Exercise description: Transcribe, word for word and without additions, each line below from the one containing "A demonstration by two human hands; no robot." through the one containing "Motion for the", both ends included.

Stored records:
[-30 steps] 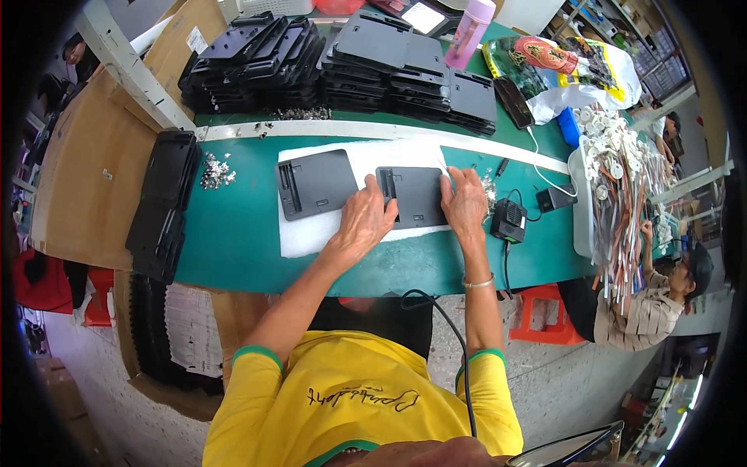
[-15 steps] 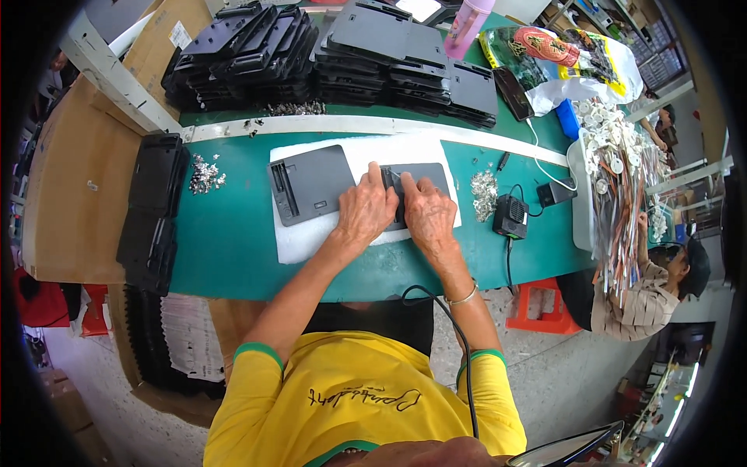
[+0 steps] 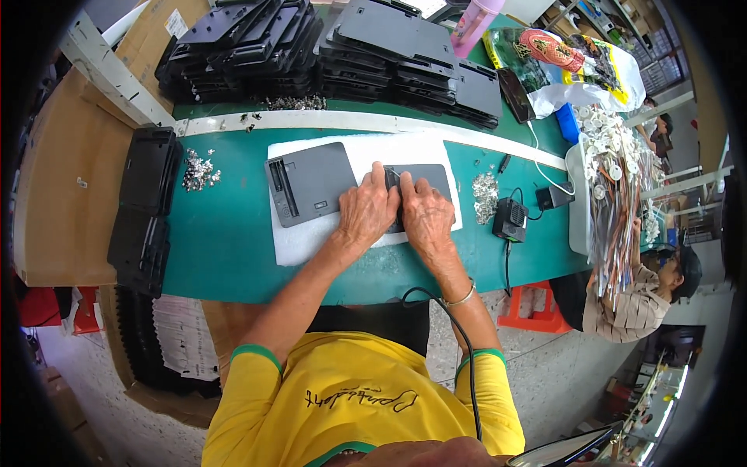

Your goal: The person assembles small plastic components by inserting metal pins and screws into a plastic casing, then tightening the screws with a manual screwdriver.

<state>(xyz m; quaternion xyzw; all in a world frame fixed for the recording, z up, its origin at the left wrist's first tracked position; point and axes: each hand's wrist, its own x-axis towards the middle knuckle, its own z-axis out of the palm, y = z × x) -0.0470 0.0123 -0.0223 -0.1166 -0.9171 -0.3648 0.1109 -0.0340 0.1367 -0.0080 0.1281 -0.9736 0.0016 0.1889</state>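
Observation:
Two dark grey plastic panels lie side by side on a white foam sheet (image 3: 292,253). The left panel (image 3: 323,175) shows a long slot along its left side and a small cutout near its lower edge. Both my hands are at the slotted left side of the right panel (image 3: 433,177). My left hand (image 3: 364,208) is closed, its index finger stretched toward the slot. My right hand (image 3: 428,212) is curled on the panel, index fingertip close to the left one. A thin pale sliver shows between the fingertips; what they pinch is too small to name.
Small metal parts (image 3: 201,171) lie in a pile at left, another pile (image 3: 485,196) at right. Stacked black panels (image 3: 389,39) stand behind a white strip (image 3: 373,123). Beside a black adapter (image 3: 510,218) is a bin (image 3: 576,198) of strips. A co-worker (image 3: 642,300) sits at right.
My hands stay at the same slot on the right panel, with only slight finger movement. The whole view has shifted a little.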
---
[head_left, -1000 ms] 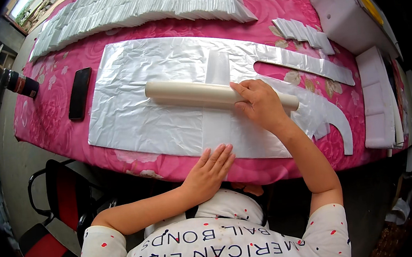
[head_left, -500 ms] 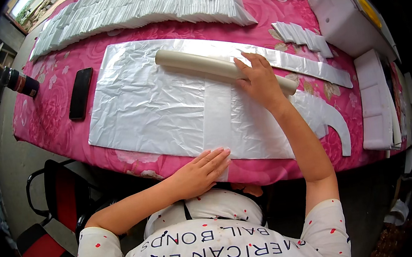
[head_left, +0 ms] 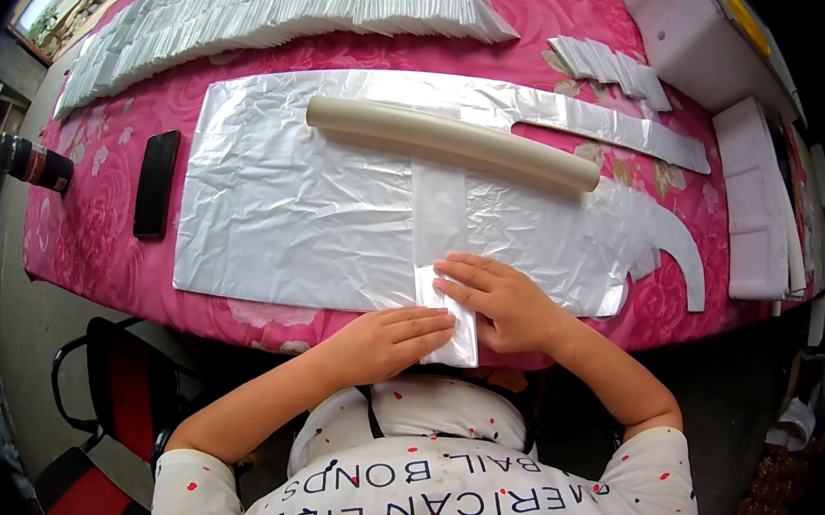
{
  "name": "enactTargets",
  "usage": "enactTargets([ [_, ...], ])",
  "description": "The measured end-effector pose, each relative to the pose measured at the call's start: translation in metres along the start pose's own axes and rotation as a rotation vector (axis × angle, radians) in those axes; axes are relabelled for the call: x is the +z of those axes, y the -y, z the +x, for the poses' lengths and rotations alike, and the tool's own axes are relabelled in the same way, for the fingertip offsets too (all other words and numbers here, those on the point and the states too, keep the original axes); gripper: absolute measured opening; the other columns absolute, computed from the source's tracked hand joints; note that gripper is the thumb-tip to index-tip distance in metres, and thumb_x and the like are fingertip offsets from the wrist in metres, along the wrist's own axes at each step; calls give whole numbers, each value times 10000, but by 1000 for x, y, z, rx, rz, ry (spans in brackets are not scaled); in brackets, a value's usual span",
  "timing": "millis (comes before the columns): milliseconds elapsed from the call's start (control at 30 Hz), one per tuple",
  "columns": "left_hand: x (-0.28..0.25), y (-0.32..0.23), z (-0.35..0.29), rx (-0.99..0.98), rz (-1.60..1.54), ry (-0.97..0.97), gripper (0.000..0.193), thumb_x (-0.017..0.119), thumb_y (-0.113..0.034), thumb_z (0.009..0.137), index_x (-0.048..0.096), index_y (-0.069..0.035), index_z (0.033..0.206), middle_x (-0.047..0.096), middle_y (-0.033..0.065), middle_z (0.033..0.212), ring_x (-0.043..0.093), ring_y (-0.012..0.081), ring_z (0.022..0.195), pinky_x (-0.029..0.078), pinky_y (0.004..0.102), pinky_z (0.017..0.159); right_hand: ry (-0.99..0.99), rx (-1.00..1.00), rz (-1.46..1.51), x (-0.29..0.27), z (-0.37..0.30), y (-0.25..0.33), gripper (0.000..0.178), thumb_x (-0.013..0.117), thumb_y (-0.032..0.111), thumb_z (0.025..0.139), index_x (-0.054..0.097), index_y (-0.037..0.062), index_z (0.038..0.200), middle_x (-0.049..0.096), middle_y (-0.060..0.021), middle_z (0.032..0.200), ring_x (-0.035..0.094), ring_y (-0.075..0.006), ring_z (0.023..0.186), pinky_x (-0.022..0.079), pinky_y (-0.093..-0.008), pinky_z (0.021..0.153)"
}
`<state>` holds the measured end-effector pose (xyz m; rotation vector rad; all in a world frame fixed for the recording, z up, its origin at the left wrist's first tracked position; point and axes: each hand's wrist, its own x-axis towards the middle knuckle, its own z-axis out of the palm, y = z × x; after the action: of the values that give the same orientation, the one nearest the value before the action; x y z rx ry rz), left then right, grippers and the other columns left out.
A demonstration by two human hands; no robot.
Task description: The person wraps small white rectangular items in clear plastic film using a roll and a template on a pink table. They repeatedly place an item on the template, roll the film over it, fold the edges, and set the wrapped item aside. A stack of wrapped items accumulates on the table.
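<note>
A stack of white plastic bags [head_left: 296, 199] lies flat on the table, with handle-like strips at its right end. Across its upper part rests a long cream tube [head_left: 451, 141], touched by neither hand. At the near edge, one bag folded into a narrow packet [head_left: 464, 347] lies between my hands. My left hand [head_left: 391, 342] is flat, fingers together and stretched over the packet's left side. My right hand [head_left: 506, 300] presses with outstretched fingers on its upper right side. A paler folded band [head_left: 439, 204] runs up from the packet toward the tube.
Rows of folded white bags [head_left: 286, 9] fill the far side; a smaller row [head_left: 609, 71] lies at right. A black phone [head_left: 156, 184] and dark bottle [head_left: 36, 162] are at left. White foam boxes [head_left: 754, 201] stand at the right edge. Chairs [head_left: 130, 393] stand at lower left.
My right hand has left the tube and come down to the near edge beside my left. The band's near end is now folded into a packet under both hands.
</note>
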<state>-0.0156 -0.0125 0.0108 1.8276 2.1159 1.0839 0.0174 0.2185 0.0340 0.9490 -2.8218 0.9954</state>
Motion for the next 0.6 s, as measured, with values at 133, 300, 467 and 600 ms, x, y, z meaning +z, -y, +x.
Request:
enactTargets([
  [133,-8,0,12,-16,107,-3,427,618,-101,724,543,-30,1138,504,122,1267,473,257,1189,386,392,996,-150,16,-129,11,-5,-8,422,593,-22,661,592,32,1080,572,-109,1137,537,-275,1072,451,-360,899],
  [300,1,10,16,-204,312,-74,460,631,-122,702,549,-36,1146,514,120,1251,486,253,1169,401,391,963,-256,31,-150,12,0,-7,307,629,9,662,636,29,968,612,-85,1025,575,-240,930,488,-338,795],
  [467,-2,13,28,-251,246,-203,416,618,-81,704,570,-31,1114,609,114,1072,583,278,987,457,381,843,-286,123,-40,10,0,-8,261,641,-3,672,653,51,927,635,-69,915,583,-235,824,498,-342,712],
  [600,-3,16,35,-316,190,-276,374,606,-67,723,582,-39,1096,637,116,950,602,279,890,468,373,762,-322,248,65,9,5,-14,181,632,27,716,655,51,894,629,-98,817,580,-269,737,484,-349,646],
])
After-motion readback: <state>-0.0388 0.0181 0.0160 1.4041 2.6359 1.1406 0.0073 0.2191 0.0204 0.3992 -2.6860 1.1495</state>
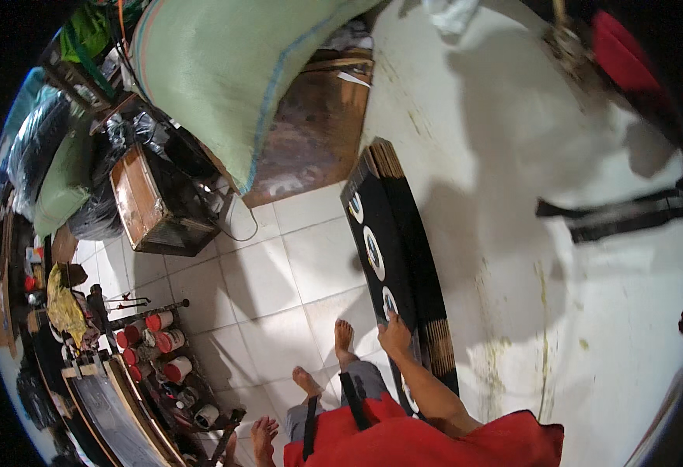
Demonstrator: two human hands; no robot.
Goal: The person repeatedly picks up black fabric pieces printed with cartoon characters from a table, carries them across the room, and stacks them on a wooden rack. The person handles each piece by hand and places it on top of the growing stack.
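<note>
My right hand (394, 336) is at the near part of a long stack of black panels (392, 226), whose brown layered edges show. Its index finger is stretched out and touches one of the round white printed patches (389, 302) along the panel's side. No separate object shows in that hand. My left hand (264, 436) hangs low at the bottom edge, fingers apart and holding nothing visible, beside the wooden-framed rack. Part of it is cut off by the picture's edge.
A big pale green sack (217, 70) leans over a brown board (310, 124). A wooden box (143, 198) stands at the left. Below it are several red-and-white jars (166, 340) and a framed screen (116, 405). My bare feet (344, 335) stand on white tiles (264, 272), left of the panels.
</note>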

Solution for this problem:
A demonstration by two human hands; no robot.
Task description: The person wraps small white rectangular items in clear plastic film using a roll and a template on a pink table. They repeatedly place an item on the template, roll the film over it, fold the edges, and set the wrapped item aside. A stack of wrapped items accumulates on the table.
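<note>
A stack of white plastic bags [head_left: 296, 199] lies flat on the table, with handle-like strips at its right end. Across its upper part rests a long cream tube [head_left: 451, 141], touched by neither hand. At the near edge, one bag folded into a narrow packet [head_left: 464, 347] lies between my hands. My left hand [head_left: 391, 342] is flat, fingers together and stretched over the packet's left side. My right hand [head_left: 506, 300] presses with outstretched fingers on its upper right side. A paler folded band [head_left: 439, 204] runs up from the packet toward the tube.
Rows of folded white bags [head_left: 286, 9] fill the far side; a smaller row [head_left: 609, 71] lies at right. A black phone [head_left: 156, 184] and dark bottle [head_left: 36, 162] are at left. White foam boxes [head_left: 754, 201] stand at the right edge. Chairs [head_left: 130, 393] stand at lower left.
My right hand has left the tube and come down to the near edge beside my left. The band's near end is now folded into a packet under both hands.
</note>
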<state>-0.0156 -0.0125 0.0108 1.8276 2.1159 1.0839 0.0174 0.2185 0.0340 0.9490 -2.8218 0.9954</state>
Motion for the next 0.6 s, as measured, with values at 133, 300, 467 and 600 ms, x, y, z meaning +z, -y, +x.

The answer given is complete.